Finding Purpose Behind Bars
The most important thing Charlie did in prison was establish a routine with a nine-to-five job. He worked his way up from warehouse clerk to having actual decision-making responsibility. Eventually, he became the facility driver.
“I left the campus all the time,” he said. “I drove to the Home Depot, to the CVS, I could drive to the hospital, take somebody. I went to the airport.” They’d give him a cell phone, GPS, and vehicle. He was driving on the highway as a federal prisoner.
Having that responsibility mattered. “It was very important to have responsibility and to be recognized to have responsibility,” Charlie told me. His weekends became very distinct from his weekdays, just like on the outside.
He got 70 months total, which was at the top of his guidelines with two enhancements. But Charlie doesn’t spend time evaluating the propriety of the court’s decision. He accepted it and moved forward.
The Peer-to-Peer Success That Nobody Talks About
About three years after his release, Charlie started something that actually worked: peer-to-peer mentoring for guys coming out of prison. The results were real. Participation was voluntary, not mandated like most reentry programs.
What impressed me most was how he got genuine buy-in. Too many reentry programs are just boxes to check. Charlie’s was different because it was run by someone who’d lived it and understood what guys actually needed.
The program worked so well that the recidivism numbers were dropping. Then COVID hit and it got shelved. That’s the frustrating part, Charlie created something that was actually moving the needle, and it’s not happening anymore.
Fighting for His License Back
Here’s where Charlie’s story gets really interesting. Most attorneys who go to prison accept that their career is over. Charlie didn’t.
“I cannot find a specific inflection point,” he said about his downfall. “It’s a combination of events, but what you realize is that all of the decisions that were made along the way were yours. You cannot attach any of those decisions to another person.”
The motion he filed with the Pennsylvania Supreme Court was excruciating to read, in the best way. Every page showed the depth of work required to prove he’d earned the right to practice again. The process took years.
I asked him about ownership versus blame. Charlie’s clear on this: “Once you own your own conduct, your own life, you can move forward and embrace the opportunities that lie ahead. If not, you’re going to simply fester on yesteryear and yesteryear has no value.”
What It Really Takes
Charlie’s story isn’t about inspiration. It’s about someone who refused to let his worst chapter be his final one. He didn’t just serve his time and hope things would work out. He built something meaningful with peer mentoring. Then he fought through years of legal process to reclaim his professional identity.

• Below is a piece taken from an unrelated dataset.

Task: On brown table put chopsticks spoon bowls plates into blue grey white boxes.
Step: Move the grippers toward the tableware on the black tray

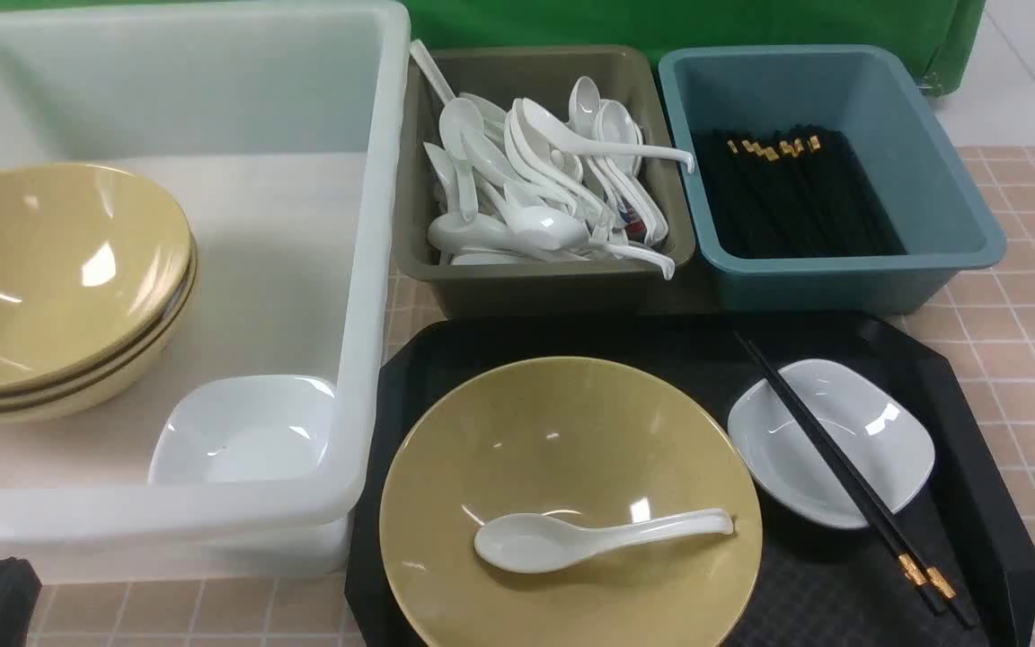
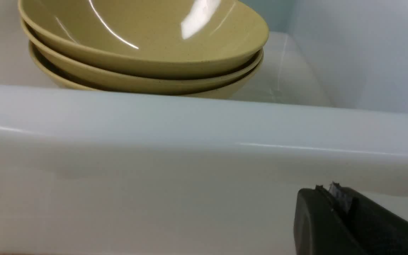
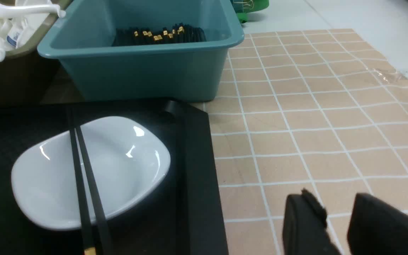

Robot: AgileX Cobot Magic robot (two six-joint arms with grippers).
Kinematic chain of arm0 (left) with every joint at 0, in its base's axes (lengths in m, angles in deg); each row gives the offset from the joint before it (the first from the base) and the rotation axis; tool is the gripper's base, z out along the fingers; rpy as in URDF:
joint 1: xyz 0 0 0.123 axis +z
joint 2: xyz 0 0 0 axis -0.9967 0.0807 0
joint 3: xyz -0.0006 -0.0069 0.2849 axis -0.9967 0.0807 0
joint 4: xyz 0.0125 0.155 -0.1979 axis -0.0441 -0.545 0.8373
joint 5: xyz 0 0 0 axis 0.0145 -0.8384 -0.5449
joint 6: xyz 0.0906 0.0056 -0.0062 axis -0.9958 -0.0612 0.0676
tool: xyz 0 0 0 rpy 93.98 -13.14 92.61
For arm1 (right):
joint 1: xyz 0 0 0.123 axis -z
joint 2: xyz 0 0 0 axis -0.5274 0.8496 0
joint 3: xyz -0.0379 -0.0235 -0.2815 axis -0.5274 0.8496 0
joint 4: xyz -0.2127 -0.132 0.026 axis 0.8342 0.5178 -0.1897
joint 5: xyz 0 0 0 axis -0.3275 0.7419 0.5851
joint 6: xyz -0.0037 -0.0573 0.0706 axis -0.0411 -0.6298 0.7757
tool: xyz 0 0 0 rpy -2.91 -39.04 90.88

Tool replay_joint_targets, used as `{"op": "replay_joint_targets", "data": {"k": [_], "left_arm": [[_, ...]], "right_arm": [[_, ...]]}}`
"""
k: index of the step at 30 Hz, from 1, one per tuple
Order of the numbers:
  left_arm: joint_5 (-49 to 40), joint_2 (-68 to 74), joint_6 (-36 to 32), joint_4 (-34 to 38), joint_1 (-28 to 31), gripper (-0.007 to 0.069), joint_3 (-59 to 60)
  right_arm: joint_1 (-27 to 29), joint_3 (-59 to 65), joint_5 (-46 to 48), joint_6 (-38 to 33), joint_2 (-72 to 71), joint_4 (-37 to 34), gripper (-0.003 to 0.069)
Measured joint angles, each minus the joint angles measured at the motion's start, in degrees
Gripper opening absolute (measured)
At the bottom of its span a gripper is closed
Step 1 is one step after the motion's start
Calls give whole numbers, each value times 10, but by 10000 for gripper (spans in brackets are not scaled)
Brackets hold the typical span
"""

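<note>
The left tool (image 2: 331,187) is shut, its fingertips together with nothing between them, beside the outside wall of the white box (image 1: 356,296). The yellow bowls stacked inside that box are beyond its near wall, apart from the tool. The right tool (image 3: 338,202) stands partly open over the tiled desk (image 3: 278,124), a gap between its fingers and nothing held. It is apart from the chopsticks (image 1: 827,449), which lie across a white plate (image 1: 877,440) on the black tray (image 1: 841,593).

On the tray, a yellow bowl (image 1: 571,431) sits beside that plate, with a white spoon (image 1: 535,544) lying in it. In the white box are the stacked bowls (image 1: 50,279) and, near them, another white dish (image 1: 243,431). The grey box (image 1: 535,292) is heaped with white spoons (image 1: 544,180), some handles jutting over its rim. Beside it, the blue box (image 1: 850,279) holds many black chopsticks with gold bands (image 1: 796,198).
</note>
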State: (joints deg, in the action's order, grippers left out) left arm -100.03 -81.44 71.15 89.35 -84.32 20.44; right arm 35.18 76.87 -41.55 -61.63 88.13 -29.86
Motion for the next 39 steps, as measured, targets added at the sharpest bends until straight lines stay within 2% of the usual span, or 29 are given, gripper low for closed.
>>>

“Time is the ultimate healer,” he told me. “It does allow things to get repositioned in your head and adjust your priorities.”
Today Charlie practices law again. His kids, both doctors and attorneys, watched their father lose everything and then fight to earn it back. That’s a different kind of lesson than the one he was teaching them before his conviction.
The vulnerability he talked about on Jeff’s call? That’s what makes real connection possible. Charlie’s learned to be conscious of his surroundings without living under a rock. He still takes risks and exposes himself to opportunity. He’s just more careful about managing who he is and where those opportunities lead.